# Mortages or finance properties



## alfredojim (Oct 7, 2010)

Hello!!

I'm mexican working for a oilfield services Co and I'll be transfer to Dubai in about 15 days. I would like to take advantage of my housing allowance to buy something rather than paid a rent, I don't have enough money to pay for an appartment in one exhibition so I would like to know if expats can get mortages or if there are real estate develpment Co's which finance their clients wether they are local or foreigns?

Any information can be useful, thanks for your comments,

Alfredo


----------



## VitaEsMorte (Apr 26, 2010)

Since Dubai is comprised of expats mostly, of course finance co's and banks provide mortgages to the expats. However, credit facility is hard to allign nowadays. One can get a mortgage from a finance company (not a bank) but they mostly charge high interest rates. 

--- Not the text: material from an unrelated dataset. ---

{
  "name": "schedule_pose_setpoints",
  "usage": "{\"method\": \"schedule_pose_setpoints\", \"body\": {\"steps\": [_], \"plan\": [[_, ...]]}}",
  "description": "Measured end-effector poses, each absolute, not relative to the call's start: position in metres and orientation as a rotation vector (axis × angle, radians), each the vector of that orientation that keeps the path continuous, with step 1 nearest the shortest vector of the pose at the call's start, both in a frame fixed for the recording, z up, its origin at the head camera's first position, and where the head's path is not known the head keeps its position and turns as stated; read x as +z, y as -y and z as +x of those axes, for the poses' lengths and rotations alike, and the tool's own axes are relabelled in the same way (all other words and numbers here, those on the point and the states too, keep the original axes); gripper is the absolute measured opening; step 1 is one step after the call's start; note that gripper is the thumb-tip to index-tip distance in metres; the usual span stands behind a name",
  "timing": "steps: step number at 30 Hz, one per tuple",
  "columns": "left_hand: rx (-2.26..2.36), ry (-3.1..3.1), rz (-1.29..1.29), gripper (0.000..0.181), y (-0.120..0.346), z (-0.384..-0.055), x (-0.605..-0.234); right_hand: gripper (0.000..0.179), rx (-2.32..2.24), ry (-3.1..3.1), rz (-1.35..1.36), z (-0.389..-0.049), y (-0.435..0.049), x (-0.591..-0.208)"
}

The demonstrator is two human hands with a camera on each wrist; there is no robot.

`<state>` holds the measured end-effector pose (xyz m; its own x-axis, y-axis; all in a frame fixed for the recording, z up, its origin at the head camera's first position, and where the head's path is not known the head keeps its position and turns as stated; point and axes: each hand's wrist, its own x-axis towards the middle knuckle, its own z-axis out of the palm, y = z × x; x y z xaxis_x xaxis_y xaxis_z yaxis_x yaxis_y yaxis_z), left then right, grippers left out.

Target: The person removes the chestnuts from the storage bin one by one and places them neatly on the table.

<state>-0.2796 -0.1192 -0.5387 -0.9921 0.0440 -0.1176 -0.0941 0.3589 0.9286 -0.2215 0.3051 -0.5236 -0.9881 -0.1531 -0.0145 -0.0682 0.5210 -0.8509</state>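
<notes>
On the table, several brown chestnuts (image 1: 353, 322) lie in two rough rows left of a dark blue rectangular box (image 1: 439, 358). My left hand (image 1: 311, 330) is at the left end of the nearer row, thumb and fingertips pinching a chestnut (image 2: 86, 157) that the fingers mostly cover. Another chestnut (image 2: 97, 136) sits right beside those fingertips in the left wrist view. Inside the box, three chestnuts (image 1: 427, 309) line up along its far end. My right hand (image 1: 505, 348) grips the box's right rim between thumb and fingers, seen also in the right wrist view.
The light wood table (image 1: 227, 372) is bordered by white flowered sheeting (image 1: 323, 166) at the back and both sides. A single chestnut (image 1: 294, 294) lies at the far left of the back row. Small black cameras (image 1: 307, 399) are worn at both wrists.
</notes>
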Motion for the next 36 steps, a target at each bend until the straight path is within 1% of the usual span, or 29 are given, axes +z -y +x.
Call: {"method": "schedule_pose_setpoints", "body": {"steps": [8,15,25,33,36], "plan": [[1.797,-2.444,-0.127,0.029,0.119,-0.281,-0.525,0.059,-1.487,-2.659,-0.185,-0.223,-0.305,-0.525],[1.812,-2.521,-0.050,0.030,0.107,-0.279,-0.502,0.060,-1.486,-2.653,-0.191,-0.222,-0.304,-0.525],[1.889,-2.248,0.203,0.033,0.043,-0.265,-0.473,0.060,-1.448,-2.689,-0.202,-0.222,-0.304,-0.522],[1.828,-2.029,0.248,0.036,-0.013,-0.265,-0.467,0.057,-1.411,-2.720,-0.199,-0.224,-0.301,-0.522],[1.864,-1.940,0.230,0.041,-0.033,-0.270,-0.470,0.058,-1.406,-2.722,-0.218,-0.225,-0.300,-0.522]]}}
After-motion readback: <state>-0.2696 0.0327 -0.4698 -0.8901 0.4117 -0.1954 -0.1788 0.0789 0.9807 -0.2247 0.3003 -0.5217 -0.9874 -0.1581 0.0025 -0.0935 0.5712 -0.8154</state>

Besides, banks provide much more suitable rates, but they have many restrictions (security check, 1-year accomodation, at most %75-80 of the home price etc). So, you'd better come and see by your eyes what's happening.


----------



## Azamj (Oct 7, 2010)

There are a small number of banks that lend. It depends on your line of work and what they analyze as your job security. Interest rates are high but achieving finance is possible. Let me know what you are looking for, I will be happy to refer you to my agent and mortgage advisor.


----------



## Maz25 (Jul 6, 2008)

My only advice is that you research all the implications of property ownership before you head down this road. It can very quickly turn into a nightmare. Aside from budgeting for your mortgage, make sure you budget for a lawyer to guide you through the whole process and also explain all your rights AND all the potential costs such as services fees, maintenance, etc that you will have to shell out over the life of the property and also the eventual return on the property if you choose to sell it later on. You need to understand the market sufficiently to be able to make an informed decision - at the present, properties are way cheaper to buy than a few years ago but also very difficult to sell if you need to make a quick sale!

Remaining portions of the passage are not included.